Que Copé ait l’honnêteté de reconnaître combien son parti s’est fourvoyé dans ce sens, et incite désormais ses militants à travailler les réseaux existants, est donc en réalité une excellente nouvelle pour l’UMP. Si ce tournant est fermement assumé (et les leçons de l’échec pleinement tirées), la phase actuelle de bashing contre la majorité pourrait bien être le prélude à des jours plus heureux pour la droite en ligne. Qu’est-ce qui fonctionne bien sur Internet ? Les contenus drôles, et/ou intéressants ; les individus capables non pas forcément de produire ces contenus, mais des les sélectionner et les diffuser régulièrement (on parle parfois de curateurs). Il me semble que les partis politiques devraient interroger leur stratégie web à partir de là. Un contenu ne va pas automatiquement se diffuser parce qu’il porte l’estampille d’un grand parti, bien au contraire. De même, un militant en ligne sera d’autant plus efficace et suivi qu’il sera capable de diffuser à la fois les contenus de son parti et d’autres contenus utiles, et également de se montrer critique par rapport aux premiers. Enfin, pour parvenir à parler à une vaste population, tout l’effort doit être mis sur l’extraversion et donc sur l’occupation des réseaux généralistes pré-existants (Facebook, Twitter, Youtube, Dailymotion …), par exemple avec des applications dédiées – tout simplement parce que c’est sur ces réseaux que se trouvent les citoyens à convaincre et à écouter. En ce sens, le temps passé, dans le cas du PS, à débattre ou à diffuser sur la CooPol, réseau fermé et sans fonctionnalité simple de publication sur d’autres réseaux, est objectivement du temps politique perdu dans l’entre-soi. Et que dire du réseau d’Europe Ecologie, dont l’accès semble strictement réservé aux adhérents !
Comment construire des contenus qui vont susciter l’intérêt, et établir des curateurs influents, sur les grands réseaux ? Le chantier est énorme. Un petit tour sur les comptes Youtube de l’UMP ou du PS est fort révélateur : outre le nombre très modeste d’abonnés ou de vues sur les différentes vidéos, c’est la pauvreté de celles-ci qui saute aux yeux – pour l’immense majorité, une litanie de tristes interviews en plan serré, de points-presse, d’extraits d’allocutions, avec quelques tentatives plus originales ça et là, mais limitées à de la propagande ou à des critiques frontales du parti adverse.
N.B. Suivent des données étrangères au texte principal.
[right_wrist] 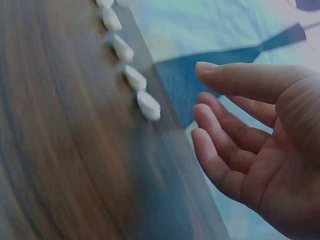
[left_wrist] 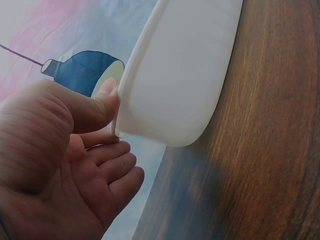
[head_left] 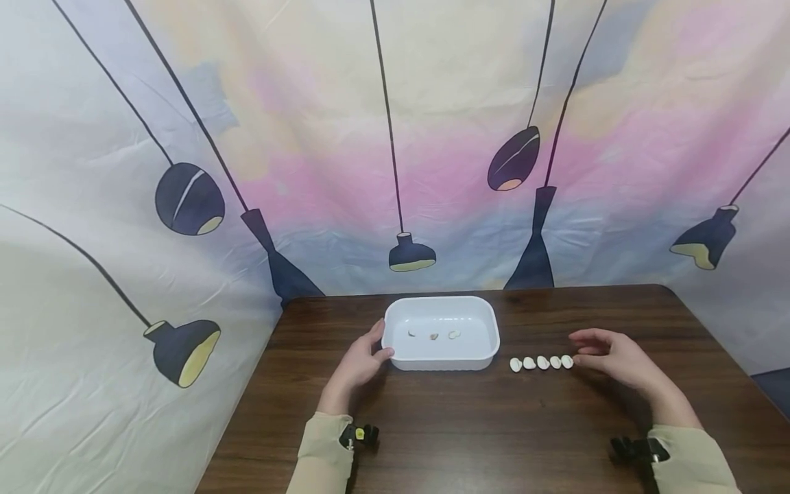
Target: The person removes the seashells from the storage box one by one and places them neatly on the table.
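Note:
A white rectangular tray (head_left: 441,364) stands on the table. My left hand (head_left: 360,361) grips its left end; in the left wrist view the thumb (left_wrist: 102,107) and a finger pinch the rim. Three small pieces that look like shells lie on the tray's floor, the middle one (head_left: 434,336) brownish, the others pale. To the right of the tray several white seashells (head_left: 543,363) form a row. My right hand (head_left: 620,360) hovers at the row's right end, fingers loosely bent and holding nothing. The right wrist view has the end shell (right_wrist: 149,106) apart from the fingertips.
The dark brown wooden table (head_left: 469,432) ends at the back against a hanging cloth (head_left: 345,137) printed with lamps. Black camera mounts sit on both wrists, the left mount (head_left: 361,436) and the right mount (head_left: 638,449) above the tabletop.

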### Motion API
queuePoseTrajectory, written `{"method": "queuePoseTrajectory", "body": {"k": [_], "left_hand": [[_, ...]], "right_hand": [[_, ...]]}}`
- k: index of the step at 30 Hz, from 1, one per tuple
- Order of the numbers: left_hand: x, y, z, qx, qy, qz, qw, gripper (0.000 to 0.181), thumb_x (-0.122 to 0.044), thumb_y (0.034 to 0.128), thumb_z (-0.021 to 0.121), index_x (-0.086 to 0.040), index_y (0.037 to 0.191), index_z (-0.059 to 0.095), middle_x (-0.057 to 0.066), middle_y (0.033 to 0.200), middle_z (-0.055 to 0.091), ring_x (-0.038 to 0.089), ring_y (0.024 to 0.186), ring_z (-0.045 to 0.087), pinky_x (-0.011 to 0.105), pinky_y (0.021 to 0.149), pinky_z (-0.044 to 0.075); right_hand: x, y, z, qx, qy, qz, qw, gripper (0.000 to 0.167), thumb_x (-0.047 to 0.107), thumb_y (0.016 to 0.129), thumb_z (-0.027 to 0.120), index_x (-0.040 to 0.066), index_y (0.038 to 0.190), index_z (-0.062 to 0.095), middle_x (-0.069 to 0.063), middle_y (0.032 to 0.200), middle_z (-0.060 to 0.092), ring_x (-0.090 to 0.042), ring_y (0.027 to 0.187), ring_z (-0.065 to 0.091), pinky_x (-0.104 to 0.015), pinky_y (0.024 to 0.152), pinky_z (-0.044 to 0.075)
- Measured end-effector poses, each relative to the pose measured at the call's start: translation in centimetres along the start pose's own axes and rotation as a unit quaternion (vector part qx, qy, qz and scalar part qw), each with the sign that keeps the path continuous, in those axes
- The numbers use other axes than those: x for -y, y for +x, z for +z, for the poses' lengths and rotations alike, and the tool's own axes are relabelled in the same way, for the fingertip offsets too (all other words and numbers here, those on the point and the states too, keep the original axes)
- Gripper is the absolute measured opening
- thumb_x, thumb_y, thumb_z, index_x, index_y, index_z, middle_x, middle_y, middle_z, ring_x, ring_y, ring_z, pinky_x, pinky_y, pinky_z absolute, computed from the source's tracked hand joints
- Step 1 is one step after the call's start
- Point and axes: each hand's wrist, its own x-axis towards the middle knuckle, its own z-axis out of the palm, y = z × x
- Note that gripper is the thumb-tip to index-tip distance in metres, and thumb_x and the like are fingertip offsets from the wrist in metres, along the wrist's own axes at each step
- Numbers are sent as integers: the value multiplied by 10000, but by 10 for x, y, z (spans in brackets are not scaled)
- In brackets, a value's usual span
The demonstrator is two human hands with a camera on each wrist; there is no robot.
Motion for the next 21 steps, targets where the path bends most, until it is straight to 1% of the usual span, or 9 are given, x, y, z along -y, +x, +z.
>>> {"method": "queuePoseTrajectory", "body": {"k": [3, 4, 5, 8, 13, 17, 21], "left_hand": [[-2, 1, 0, 11, -47, -28, 10000, 690, -152, 1066, 658, -52, 1669, 339, 98, 1743, 295, 329, 1602, 281, 574, 1279, 251], [-2, 2, 0, 9, -63, -28, 10000, 689, -154, 1066, 658, -55, 1670, 340, 97, 1743, 296, 328, 1602, 280, 575, 1279, 250], [-2, 2, 1, 4, -69, -40, 10000, 691, -158, 1066, 660, -60, 1671, 341, 90, 1742, 299, 326, 1603, 280, 576, 1279, 250], [-1, 3, 1, -4, -59, -71, 10000, 698, -167, 1064, 666, -71, 1674, 341, 84, 1743, 299, 324, 1603, 281, 581, 1277, 254], [1, 2, 1, 20, -79, -141, 9999, 699, -171, 1064, 669, -77, 1675, 343, 98, 1744, 296, 334, 1602, 281, 593, 1271, 260], [1, 2, 1, -14, -102, -154, 9998, 690, -171, 1067, 665, -80, 1673, 350, 89, 1743, 302, 333, 1602, 283, 593, 1272, 258], [-1, 1, 1, -18, -70, -169, 9998, 690, -173, 1065, 667, -82, 1673, 353, 88, 1741, 307, 330, 1601, 285, 592, 1273, 257]], "right_hand": [[10, 7, 7, 58, 168, -257, 9995, 496, 157, 936, 845, -64, 1346, 674, -256, 1297, 705, -120, 1028, 714, -254, 785, 607], [13, 10, 10, 95, 242, -328, 9991, 487, 151, 939, 842, -64, 1343, 675, -249, 1288, 711, -88, 1013, 708, -250, 786, 604], [18, 13, 13, 138, 327, -431, 9984, 479, 142, 941, 838, -67, 1340, 675, -247, 1279, 716, -82, 1007, 708, -251, 785, 604], [34, 26, 26, 297, 610, -651, 9956, 474, 138, 948, 831, -65, 1345, 673, -238, 1271, 722, -109, 1019, 718, -255, 803, 606], [66, 50, 51, 627, 988, -932, 9888, 445, 106, 952, 816, -68, 1337, 678, -232, 1247, 731, -198, 1043, 726, -256, 849, 606], [86, 73, 75, 853, 879, -1107, 9863, 414, 109, 946, 819, -56, 1307, 701, -193, 1209, 747, -220, 1046, 718, -257, 851, 600], [104, 91, 99, 1029, 609, -1129, 9864, 392, 150, 947, 826, -2, 1296, 728, -138, 1216, 750, -206, 1045, 707, -309, 877, 591]]}}
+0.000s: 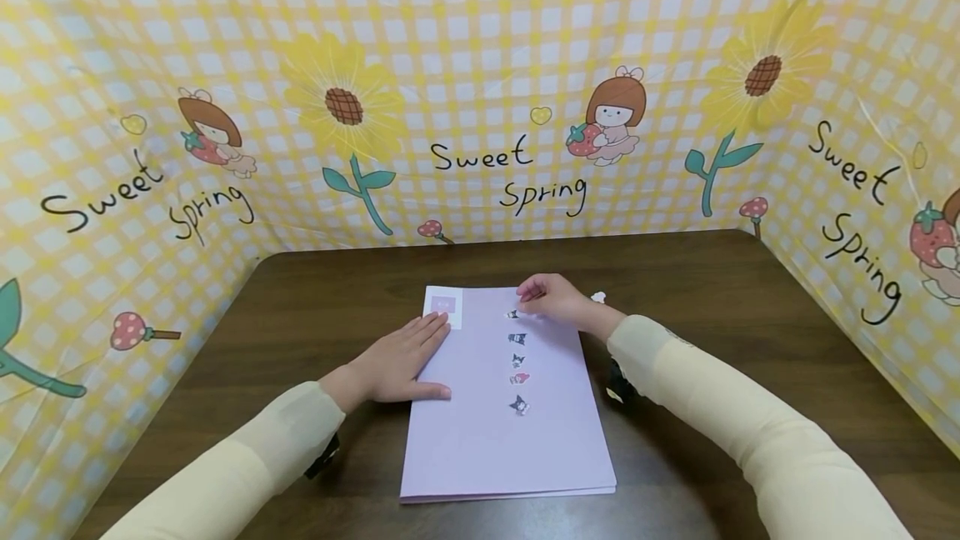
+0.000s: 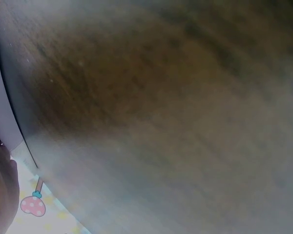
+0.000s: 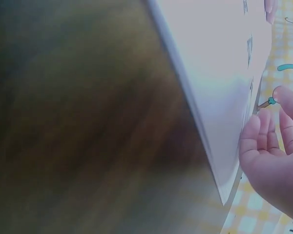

Tout est tourné vers le parti, et on cherche en vain ce qui pourrait intéresser une plus large audience, comme des vidéos pédagogiques claires sur les grands problèmes actuels (au hasard, la crise de l’euro). C’est pourtant en redonnant foi en leur utilité que les partis politiques pourront redonner envie aux citoyens de les écouter, de les croire, et pourquoi pas de les rejoindre.